BOOKS: Bird Flu: A Virus of Our Own Hatching

From ANIMAL PEOPLE, March 2007:

Bird Flu: A Virus of Our Own Hatching
by Michael Greger, M.D.
Lantern Books (1 Union Square West, Suite 201, New York, NY 10003),
2006. 465 pages, hardcover. $30.00.

Bird Flu: A Virus of Our Own Hatching, by Humane Society of
the U.S. director of public health & animal agriculture Michael
Greger, M.D., is at once a meticulously researched timely warning
about the potential threat to humanity from the H5N1 influzenza
virus, and a book that will not be read and heeded by nearly enough
people–even after a strain of H5N1 apparently jumped from factory
farms in Hungary into the facilities of the British turkey producer
Bernard Matthews in February 2007, underscoring most of Greger’s
major points.


Bernard Matthews imported turkeys from a Hungarian farm just
20 miles from a known H5N1 outbreak –and then sent 20 tons of
potentially contaminated meat processed in Britain back to Hungary
for sale.
Agribusiness and the pharmaceutical industry have combined to
create conditions which may expose humanity to a pandemic of
unprecedented proportions, Greger suggests, if–or when–H5N1
mutates into a form easily transmitted from person to person.
Greger traces how factory farming has produced literally
billions of genetically almost identical birds and pigs with severely
compromised immune systems, each an incubator for viral mutation.
The recent introduction of U.S. and European intensive confinement
farming methods to southern China and parts of Southeast Asia
multiplied the risk.

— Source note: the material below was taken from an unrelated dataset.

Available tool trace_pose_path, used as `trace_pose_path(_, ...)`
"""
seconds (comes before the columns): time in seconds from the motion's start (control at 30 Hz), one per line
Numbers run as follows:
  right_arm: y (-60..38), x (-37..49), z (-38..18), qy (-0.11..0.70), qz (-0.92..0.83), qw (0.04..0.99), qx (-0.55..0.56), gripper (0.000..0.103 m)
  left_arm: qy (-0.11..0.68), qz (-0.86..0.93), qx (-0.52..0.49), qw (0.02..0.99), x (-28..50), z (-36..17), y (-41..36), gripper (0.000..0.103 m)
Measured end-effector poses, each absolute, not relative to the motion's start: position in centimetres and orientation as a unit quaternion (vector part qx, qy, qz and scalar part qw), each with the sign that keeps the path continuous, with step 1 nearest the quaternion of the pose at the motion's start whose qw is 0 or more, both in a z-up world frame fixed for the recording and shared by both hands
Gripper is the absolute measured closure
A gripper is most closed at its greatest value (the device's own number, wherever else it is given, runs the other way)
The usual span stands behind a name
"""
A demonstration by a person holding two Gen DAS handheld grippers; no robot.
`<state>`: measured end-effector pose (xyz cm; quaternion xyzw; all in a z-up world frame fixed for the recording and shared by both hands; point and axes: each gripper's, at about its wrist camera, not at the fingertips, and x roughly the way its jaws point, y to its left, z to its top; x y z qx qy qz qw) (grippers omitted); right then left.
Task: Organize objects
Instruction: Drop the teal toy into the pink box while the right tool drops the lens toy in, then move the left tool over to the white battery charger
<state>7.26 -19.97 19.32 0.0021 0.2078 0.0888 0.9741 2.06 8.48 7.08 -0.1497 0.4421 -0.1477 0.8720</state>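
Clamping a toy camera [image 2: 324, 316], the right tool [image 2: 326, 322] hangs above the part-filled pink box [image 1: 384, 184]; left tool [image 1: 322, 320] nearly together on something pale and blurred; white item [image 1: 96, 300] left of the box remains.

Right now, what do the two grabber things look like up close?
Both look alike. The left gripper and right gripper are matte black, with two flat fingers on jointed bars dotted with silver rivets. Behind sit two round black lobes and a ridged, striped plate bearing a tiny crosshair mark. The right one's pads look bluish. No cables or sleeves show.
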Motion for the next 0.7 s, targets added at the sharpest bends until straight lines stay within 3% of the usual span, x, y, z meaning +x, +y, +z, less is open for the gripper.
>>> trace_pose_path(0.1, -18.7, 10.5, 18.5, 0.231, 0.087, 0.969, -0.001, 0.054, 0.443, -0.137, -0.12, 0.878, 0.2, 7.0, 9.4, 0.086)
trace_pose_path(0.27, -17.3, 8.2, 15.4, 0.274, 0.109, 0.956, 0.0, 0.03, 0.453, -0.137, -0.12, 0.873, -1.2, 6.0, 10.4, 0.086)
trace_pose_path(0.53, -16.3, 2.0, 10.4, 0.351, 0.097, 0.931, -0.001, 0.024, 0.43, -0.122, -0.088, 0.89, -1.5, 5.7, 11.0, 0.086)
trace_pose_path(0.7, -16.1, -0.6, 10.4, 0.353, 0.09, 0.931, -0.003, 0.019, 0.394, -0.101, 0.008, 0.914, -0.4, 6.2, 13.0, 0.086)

Live poultry markets, cockfighting, and
intensively raising ducks, geese, and quail are contributing
factors in the spread of H5N1, but the factor of most concern is
simply the proximity of high-risk birds to huge numbers of
increasingly mobile people.
Greger reviews the case histories of dozens of disease
outbreaks resulting from factory farming, each demonstrating how
rapidly H5N1 could spread and how deadly it could become. Having
accurately predicted the jump of “mad cow disease” into humans in
1994, two years before the jump was confirmed, Greger has
credibility as a prophet of doom. Now as then, governments dither
under the influence of lobbyists whose work is in effect to persuade
lawmakers that protecting public health is less urgent than
protecting profits.
As Greger points out, the U.S. more than any other nation
has had the resources and opportunity to set a positive example
through prevention and preparedness, but instead still enforces no
effective regulation of confinement farming, and has done less by
way of preparedness than at least 40 other nations. The current
U.S. antiviral drug reserves could protect barely 2% of the human
population against an H5N1 pandemic. The common practice of feeding
factory-farmed poultry and pigs a diet including their own offal and
excrement meanwhile replicates on a vast scale the experiments which
in laboratory settings have exponentially amplified the virulence of
viral diseases.
“Tragically, it may take a pandemic with a virus like H5N1
before the world realizes the true cost of cheap chicken,” Greger
concludes, after a chapter of apocalyptic recommendations about
storing food and water to survive the pandemic, and an explanation
of how limited supplies of the antiviral drug Tamiflu could be
extended, if those who cannot get doses drink the urine of others
who are dosed adequately.
Taking the discussion into the realm of “Mad Max” movies
dilutes rather than strengthens the impact of Greger’s arguments.
Because most people feel there is little or nothing they can do to
avoid end-of-the-world scenarios, from getting nuked to getting hit
by a comet, these issues tend to attract less focused concern than
such comparatively small threats as the possibility of an aircraft
being hijacked by terrorists.
Ultimately, one must wonder whether Greger went into the
“Mad Max” stuff simply because he ran out of things to say. Little
of substance in Bird Flu is not repeated two or three times. But
redundancy is the least of the tedious writing: interesting ideas
and good stories can bear some repetition and re-examination.
Much more problematic is Greger’s habit of failing to source
claims and quotations, stating over and over that “one so-and-so
said such-and-such” without providing a hint as to the context.
Footnotes sprinkled like chicken droppings after seemingly every
other sentence sometimes provide the missing information, but at
least as often merely show where someone might go to look for it.
As a 150-page mass market paperback, Bird Flu: A Virus of
Our Own Hatching might have reached tens of thousands of people who
could have read it within the span of an average air trip. In the
present cumbersome format, it might mostly reaffirm Greger’s status
as a Cassandra, to whom no one will listen until much too late.